Et si les spermatozoïdes m’étaient comptés.
29/02/2024
Vie de l'Association
Février, et tout frétille sur la « planète reproduction équine ».
Sous lumière, elles commencent à fréquenter les « barres de gynécologie » pour la saillie de début d’année. Les vétérinaires gynécologues équins attaquent gentiment la saison. La voiture est prête, la mallette de poulinage est rangée bien à sa place. L’échographe, le gel et les gants aussi. Et, comme une vieille histoire contée dans un grimoire oublié, tôt le matin, dans la brume et le froid, de haras en haras, ou dans son centre de reproduction, qu’il soit un « équin pur » ou bien souvent un mixte, il va courir après l’ovulation jusqu’à tard le soir.

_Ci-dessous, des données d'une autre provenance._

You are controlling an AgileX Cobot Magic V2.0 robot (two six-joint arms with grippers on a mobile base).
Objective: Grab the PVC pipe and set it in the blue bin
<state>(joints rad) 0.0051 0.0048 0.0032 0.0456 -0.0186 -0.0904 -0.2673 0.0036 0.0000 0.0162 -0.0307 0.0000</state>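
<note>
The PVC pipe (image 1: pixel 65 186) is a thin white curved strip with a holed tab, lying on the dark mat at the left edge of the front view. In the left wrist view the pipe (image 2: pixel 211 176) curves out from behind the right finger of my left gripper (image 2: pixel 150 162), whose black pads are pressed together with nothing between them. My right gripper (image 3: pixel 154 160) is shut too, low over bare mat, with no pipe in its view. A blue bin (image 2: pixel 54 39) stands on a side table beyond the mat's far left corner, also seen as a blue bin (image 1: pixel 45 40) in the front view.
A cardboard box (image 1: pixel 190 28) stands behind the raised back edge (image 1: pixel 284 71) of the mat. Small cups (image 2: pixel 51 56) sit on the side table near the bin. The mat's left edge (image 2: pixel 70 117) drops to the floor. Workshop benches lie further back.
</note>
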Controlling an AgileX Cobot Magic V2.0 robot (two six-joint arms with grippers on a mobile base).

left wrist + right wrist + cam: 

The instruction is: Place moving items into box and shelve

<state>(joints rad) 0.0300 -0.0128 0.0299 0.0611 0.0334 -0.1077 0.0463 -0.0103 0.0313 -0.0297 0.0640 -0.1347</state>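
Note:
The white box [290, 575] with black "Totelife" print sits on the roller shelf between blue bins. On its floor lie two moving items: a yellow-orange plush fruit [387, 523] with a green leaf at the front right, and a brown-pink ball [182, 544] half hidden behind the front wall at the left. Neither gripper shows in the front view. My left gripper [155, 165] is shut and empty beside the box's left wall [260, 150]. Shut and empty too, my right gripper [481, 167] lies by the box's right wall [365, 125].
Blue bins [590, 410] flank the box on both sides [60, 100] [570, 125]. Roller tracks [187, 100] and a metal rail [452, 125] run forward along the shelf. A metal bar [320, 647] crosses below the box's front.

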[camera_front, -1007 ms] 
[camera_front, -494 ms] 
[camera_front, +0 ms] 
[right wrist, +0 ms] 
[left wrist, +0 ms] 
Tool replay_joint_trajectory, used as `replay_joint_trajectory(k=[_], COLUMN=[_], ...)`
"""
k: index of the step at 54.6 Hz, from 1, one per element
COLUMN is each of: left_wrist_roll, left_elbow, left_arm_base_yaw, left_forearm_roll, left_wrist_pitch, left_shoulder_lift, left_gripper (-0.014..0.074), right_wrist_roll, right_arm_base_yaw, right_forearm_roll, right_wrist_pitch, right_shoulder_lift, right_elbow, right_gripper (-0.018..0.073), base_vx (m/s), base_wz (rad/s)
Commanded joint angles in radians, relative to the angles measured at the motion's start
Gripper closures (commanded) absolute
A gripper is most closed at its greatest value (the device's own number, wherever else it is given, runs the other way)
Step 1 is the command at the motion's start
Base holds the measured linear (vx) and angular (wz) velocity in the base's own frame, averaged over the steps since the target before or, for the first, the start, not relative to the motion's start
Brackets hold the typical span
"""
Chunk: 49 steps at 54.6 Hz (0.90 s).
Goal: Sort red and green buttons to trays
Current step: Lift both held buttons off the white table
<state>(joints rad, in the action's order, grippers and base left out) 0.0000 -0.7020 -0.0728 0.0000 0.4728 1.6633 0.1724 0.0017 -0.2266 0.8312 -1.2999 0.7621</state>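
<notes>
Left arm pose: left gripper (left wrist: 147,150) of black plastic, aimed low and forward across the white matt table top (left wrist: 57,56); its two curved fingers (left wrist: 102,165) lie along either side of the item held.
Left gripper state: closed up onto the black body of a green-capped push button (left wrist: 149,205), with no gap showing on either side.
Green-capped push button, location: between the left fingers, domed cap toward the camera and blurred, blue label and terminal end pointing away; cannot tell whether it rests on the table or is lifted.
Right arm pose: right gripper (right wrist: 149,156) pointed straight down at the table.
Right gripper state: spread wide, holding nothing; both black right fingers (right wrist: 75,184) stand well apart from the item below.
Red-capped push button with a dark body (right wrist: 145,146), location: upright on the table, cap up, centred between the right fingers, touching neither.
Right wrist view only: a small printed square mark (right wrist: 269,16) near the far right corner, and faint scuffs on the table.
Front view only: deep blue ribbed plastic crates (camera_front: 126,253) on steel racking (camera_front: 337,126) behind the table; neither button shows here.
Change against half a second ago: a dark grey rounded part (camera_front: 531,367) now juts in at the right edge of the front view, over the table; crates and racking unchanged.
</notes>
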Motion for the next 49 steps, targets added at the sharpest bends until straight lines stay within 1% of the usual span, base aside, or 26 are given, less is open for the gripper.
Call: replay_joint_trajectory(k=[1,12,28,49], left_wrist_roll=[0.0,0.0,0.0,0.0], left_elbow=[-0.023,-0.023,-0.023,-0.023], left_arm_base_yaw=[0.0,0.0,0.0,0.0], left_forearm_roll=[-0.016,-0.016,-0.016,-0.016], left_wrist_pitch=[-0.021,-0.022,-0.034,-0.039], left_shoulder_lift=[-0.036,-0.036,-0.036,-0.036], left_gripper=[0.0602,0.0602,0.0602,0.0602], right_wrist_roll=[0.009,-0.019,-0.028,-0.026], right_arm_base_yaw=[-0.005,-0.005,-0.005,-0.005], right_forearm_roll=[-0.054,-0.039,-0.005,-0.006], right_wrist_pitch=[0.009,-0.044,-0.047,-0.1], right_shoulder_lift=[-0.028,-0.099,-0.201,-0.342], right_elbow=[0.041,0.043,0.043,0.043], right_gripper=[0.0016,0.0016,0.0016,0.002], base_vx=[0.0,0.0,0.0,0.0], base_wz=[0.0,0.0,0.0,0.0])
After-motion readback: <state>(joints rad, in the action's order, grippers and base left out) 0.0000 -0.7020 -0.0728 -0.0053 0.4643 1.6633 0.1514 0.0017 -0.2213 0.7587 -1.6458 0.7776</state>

Sa satisfaction passera par la saillie ou l’insémination au bon moment, par l’endométrite contrôlée puis par le rond noir à 14 jours.
Et pourquoi tout cela ? Pour la reconnaissance ? On ne lui dit pas toujours merci. Pour l’argent, certainement pas, il gagnera péniblement 2 ou 3000 euros pour 70h par semaine. Alors pourquoi ? La PASSION, oui la passion. La maitrise de son art. La vie. Participer au miracle est souvent la seule motivation qui l’anime.
En revanche, il devra assumer. Assumer les échecs dont il n’est pas responsable. Imaginer des techniques pour palier la folie de l’homme. L’éleveur, autre passionné, rêve d’un poulain couvert d’étoiles, mais issu d’un spermatozoïde que l’étalonnier, au fil du temps, regrette. Les spermatozoïdes sont de plus en plus comptés et les juments gestantes de ces spermatozoïdes percolés de plus en rare. Bientôt, le gynécologue équin en paillette ! D’aucun oseront : ce qui est rare est cher. Mais sommes-nous assez riches pour ne pas nous assurer ?
La faute à qui : l’éleveur ? Non il est consommateur passionné et il a toutes les excuses. Il faut le protéger. Qu’ils deviennent « consomacteurs ». L’étalonnier ? Non il doit faire « tourner » la boutique et on ne peut lui reprocher le business. Alors…… Le vétérinaire ? Bien sûr, il ne s’est pas levé trois fois cette nuit pour sentir l’ovulation et il n’a pas mis la paillette assez profond pour qu’elle soit efficace. Et en plus il demande un dédommagement financier pour avoir collecté les données, pour les avoir analysées et pour avoir établi une stratégie de gestion. Il est le mal nécessaire que l’on voudrait remplacer par un autre. Mais finalement pour quoi faire ?
Alors ne devrait-il pas se réveiller ? Ne pas cautionner le « non scientifiquement étayé ». Promouvoir le sensé et le raisonnable et laisser aux rêveurs et aux compteurs la responsabilité de leur décision. Résister aux usurpateurs. Vétérinaires mixte ou équins, vous êtes formidables. Vous êtes le rempart aux bonimenteurs. Vous êtes le partenaire. Vous êtes là quand cela chauffe.
Revenons à du bon sens. Echographier la jument 4 fois par 24h n’a jamais rendu la dose de spermatozoïdes fertile et n’a jamais multiplié les paillettes.
Je vous laisse méditer. Mais j’aimerais que les spermatozoïdes me soient plutôt contés que comptés. Je vais l’expliquer à mes éleveurs. Je retourne à mes juments tant que l’on me laissera encore les examiner. 30 ans de Gynécologie équine passionnée. La larme à l’œil devant un poulinage. Un sentiment profond indescriptible à la vue du J7 sous la binoculaire et du J14 au bout de ma sonde. Je vous emmènerai avec moi …… pour aussi gérer les urgences.